Excellently researched and highly reader friendly timely article by Paul Fermor. I agree with all the observations. I would like to add a new dimension to this story as below for international banks: International banks will do well to set up their “Global Capacity Service Centers” in Bengaluru, India (GCCs) – coming up as a cost effective, multipurpose talent center for advanced technology and systems, R&D activities in AI, IoT, machine learning and high end software development. Currently, India has around 1,450 GCCs with a total revenue contribution of $35.8 billion, according to a quarterly trends report released recently by IT industry body Nasscom and tech consultancy Zinnov.
For international banks, such a capacity center could deliver global support, client due diligence and advisory services for corporate and institutional banking, retail banking, compliance, human resources, risk management and finance using the latest technologies and practices in data, robotics and software development.

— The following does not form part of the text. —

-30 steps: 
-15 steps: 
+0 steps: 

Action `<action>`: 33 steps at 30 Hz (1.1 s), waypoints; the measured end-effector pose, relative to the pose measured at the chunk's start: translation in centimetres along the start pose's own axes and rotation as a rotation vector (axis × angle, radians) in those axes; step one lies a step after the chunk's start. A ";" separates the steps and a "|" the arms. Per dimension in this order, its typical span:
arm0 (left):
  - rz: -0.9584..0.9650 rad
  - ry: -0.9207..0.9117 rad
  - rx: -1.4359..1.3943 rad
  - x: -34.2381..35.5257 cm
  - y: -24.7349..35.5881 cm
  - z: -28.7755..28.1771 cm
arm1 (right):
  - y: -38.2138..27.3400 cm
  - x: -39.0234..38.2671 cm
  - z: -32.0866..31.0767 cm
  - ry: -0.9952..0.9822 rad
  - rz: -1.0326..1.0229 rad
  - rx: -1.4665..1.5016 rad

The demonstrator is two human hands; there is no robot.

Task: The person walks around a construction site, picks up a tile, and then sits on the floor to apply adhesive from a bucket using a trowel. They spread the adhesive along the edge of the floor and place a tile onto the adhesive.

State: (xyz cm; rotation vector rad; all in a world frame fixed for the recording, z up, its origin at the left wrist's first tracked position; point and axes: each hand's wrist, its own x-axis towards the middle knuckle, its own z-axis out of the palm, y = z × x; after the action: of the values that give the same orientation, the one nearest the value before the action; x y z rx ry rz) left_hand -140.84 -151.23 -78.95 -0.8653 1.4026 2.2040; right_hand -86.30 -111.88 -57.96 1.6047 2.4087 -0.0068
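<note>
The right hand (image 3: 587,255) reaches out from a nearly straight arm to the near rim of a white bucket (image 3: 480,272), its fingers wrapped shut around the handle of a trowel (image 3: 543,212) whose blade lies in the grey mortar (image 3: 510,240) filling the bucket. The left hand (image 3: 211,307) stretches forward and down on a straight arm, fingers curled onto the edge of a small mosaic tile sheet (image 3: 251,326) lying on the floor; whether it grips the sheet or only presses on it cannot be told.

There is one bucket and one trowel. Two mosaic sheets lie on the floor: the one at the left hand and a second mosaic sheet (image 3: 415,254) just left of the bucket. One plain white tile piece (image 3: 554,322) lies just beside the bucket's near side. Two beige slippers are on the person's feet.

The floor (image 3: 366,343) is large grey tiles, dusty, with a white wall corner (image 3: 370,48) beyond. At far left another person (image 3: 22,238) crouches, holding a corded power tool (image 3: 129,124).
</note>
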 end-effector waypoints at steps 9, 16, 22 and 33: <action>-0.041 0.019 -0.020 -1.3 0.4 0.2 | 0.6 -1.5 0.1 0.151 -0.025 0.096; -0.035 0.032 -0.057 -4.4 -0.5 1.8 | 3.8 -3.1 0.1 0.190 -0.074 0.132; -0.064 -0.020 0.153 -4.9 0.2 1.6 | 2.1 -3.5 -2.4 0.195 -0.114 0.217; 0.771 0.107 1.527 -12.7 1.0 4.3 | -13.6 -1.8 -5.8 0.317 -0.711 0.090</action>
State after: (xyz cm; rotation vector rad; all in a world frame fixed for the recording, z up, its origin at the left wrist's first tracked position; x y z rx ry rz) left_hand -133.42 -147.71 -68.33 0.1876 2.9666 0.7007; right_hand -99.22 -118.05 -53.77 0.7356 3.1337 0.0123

In addition, these could also house activities in specialised areas including data analytics, software development, anti-money laundering, financial crime surveillance and financial control – enabling the international bank to achieve numerous benefits including efficiency gains and economies of scale in transaction monitoring, centralised client due diligence and the co-location of specialised risk management professionals. Today GCCs are now increasingly focusing on high value activities such as IP-creation, building competencies around emerging technologies, setting up COEs and taking full ownership of vendor management. Today, GCC service providers in India support their parent companies to overcome the challenges of the post-COVID business landscape by spotting early trends and conceptualizing new services, running critical processes by hosting and orchestrating the complex infrastructure such as supply chain management. GCCs actively use technologies such as AI, IoT, machine learning and Cloud and thus increased digitalization translates to cost effective solutions. My research indicates to me that with a hybrid work environment now fast becoming the norm, GCCs will be able to offer critical remote support to the parent company or international bank located overseas. Recently I was recently invited by the Department of Electronics, IT, BT and S&T, Government of Karnataka and Karnataka Digital Economy Mission (KDEM), Bengaluru, India for a first conclave where they talked about the activities of GCCs in Bengaluru, an activity which is well over 2 decades here and great value has been created, both for the organization as well as for Karnataka and India. Today the GCCs are not only supporting various services to their parent organization, but also creating new products, service models and IPs. Thus GCC would be a cost effective solution for international banks with availability of necessary infrastructure, talents in all spheres including software development, data analysis, HR, marketing, start up and entrepreneurial activities. Ramesh Kumar Nanjundaiya.